The Codebase That Kept Breaking
We had a problem. Our main client project — a React SPA with roughly 50,000 lines of JavaScript — was becoming fragile. Every sprint brought regressions. A renamed prop here, a changed API response there, and suddenly three pages were broken.
The team was spending more time debugging than building. Something had to change.
Why TypeScript? (And Why We Hesitated)
I'll be honest: I was skeptical at first. TypeScript felt like overhead. More files to write, more syntax to learn, more tooling to configure. Our small team couldn't afford to slow down.
But after the third straight sprint where we shipped a hotfix for a type-related bug, the cost of not migrating became clear. We weren't saving time by avoiding TypeScript — we were spending it in the worst possible way: on preventable bugs.
Our Migration Strategy: No Big Bang
We tried a full rewrite once. On a different project. It failed. Three weeks of work thrown away because the codebase moved too fast underneath us.
This time, we went incremental:
Phase 1 — Infrastructure (Week 1)
Added tsconfig.json with strict: false and allowJs: true. Renamed the entry point. That's it. The app still ran. No features broken. Team confidence: intact.
Phase 2 — Shared Types (Week 2-3)
Created a /types directory. Started with API response types — the highest-value, lowest-risk target. When your API returns user.adress instead of user.address, TypeScript catches it before your users do.
Phase 3 — Component by Component (Ongoing) Every time someone touched a file, they converted it. No dedicated "migration sprints." It just happened organically as part of normal work.
The Surprises (Good and Bad)
What went better than expected
Onboarding speed doubled. New developers stopped asking "what does this prop do?" They could hover over any variable and see its type. Our most recent hire was productive in 3 days instead of the usual week.
Refactoring became fearless. Before TypeScript, renaming a prop meant grep-searching the entire codebase and praying you didn't miss one. Now the compiler tells you every single place that needs to change.
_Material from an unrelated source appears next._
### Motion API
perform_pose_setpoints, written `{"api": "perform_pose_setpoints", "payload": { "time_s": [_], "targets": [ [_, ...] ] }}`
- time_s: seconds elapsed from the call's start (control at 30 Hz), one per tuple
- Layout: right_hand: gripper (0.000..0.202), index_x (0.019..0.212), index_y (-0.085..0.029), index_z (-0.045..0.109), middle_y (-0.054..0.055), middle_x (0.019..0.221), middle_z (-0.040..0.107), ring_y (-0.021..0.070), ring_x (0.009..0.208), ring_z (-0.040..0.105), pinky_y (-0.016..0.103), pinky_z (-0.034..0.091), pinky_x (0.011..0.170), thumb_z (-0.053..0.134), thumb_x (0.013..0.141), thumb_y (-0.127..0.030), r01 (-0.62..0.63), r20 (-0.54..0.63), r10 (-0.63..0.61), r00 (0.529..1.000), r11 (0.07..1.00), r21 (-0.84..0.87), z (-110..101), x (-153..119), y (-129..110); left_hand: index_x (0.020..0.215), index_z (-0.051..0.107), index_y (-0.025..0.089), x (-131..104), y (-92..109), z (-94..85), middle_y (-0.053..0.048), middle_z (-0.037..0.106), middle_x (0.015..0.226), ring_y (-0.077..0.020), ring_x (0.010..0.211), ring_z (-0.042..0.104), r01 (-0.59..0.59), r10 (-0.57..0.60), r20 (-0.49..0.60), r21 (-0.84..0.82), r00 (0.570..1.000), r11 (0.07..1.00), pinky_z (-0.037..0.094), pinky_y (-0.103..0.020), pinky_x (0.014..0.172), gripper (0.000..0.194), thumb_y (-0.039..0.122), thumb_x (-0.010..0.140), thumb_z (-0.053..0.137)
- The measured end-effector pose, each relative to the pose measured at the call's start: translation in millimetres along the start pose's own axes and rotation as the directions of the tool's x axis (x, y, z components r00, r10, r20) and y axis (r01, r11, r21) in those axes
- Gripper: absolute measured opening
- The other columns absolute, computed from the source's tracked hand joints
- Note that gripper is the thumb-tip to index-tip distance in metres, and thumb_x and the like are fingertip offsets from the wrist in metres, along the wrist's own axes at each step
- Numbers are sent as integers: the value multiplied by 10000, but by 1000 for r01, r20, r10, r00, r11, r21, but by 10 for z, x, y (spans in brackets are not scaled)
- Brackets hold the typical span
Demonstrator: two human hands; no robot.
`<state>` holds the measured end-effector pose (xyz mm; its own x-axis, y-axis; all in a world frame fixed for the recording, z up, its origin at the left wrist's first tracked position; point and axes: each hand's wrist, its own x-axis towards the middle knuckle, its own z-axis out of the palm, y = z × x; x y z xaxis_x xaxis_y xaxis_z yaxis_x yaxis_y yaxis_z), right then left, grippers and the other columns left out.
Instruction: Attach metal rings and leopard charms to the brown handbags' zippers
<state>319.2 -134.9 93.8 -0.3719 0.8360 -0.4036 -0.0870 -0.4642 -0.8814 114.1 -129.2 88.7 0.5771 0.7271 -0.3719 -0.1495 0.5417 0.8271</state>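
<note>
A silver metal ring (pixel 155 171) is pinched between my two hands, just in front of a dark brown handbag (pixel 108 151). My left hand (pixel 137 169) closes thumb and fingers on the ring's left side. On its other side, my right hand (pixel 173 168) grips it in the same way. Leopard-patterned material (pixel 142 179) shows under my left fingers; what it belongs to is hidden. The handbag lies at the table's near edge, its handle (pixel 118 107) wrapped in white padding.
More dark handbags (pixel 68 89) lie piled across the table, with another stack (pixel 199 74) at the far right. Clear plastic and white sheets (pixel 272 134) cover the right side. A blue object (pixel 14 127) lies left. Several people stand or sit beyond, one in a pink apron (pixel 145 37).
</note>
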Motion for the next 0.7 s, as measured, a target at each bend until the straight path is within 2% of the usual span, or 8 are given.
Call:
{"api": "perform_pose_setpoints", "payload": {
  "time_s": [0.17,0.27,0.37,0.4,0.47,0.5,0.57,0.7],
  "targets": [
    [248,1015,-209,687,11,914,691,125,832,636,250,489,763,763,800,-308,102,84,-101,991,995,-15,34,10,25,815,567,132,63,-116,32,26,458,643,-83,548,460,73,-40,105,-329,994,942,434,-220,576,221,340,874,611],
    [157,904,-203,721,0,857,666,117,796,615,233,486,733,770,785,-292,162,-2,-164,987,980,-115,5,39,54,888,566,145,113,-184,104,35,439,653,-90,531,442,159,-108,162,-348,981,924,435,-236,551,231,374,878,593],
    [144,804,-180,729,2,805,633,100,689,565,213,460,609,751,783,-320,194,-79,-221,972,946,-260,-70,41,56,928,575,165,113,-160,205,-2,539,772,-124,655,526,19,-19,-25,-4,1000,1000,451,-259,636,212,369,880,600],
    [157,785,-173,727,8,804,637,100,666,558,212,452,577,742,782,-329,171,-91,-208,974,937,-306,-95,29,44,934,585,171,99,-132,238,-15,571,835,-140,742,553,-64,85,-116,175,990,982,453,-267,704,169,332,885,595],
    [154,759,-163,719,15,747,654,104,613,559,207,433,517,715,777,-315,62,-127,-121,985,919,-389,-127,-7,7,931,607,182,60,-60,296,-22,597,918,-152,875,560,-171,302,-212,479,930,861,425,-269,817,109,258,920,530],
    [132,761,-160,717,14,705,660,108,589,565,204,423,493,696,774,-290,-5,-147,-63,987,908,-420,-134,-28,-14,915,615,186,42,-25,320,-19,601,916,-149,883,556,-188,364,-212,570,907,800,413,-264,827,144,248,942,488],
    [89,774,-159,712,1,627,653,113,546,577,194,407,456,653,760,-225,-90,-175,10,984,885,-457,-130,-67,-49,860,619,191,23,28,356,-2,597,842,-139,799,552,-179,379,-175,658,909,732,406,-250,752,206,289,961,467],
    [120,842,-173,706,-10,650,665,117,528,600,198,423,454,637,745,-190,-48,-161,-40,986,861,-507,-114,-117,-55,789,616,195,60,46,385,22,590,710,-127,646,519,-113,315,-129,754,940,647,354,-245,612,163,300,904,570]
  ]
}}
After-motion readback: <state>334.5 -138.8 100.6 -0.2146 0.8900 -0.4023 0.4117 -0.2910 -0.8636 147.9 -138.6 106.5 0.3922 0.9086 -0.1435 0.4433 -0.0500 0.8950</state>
We refactored our entire auth flow in an afternoon — something that would have taken days before.
API mismatches caught at build time. We use zod schemas to validate API responses at runtime, and TypeScript interfaces for compile-time safety. The combination catches issues before they reach production.
What was harder than expected
Third-party typings. Some libraries had outdated or incomplete type definitions. We spent more time writing custom .d.ts files than we anticipated.
Team buy-in. Not everyone was excited. One senior developer felt TypeScript was "Java in disguise." It took a few weeks of seeing real bugs caught by the compiler before the whole team was convinced.
Generic types. Our shared component library needed generics — Table<T>, Select<TOption> — and these were genuinely difficult to type correctly. This was where the learning curve was steepest.
The Numbers After 6 Months
Here's what we measured:
- Production bugs from type errors: 12/month → 0-1/month
- Average PR review time: 45 min → 25 min (reviewers trust the compiler)
- Onboarding time for new devs: 5 days → 2-3 days
- Developer satisfaction (internal survey): increased from 6.2 to 8.4/10
The migration took about 4 months to reach 90% coverage. We're now at 98%. The remaining 2% is legacy code that nobody touches.
What I'd Do Differently
Start with strict: true. We started with strict: false to ease the transition, but it meant we had to do a second pass later. In hindsight, ripping off the bandaid would have been faster.
Invest in shared types earlier. Our biggest wins came from having a single source of truth for types. We should have built the /types directory in the first week, not the second.
Don't migrate test files last. We left test files for the end, which meant our tests were lying to us about coverage. Type your test fixtures early.
Is It Worth It?
For any project with more than one developer and a lifespan longer than 6 months — absolutely. TypeScript doesn't prevent all bugs, but it eliminates an entire category of them. And in my experience, that category is responsible for about 60% of production incidents.
The migration cost us roughly 15% of our velocity for 4 months. The return has been permanent and compounding.
If you're running a growing JavaScript codebase and things are starting to feel fragile: don't wait as long as we did.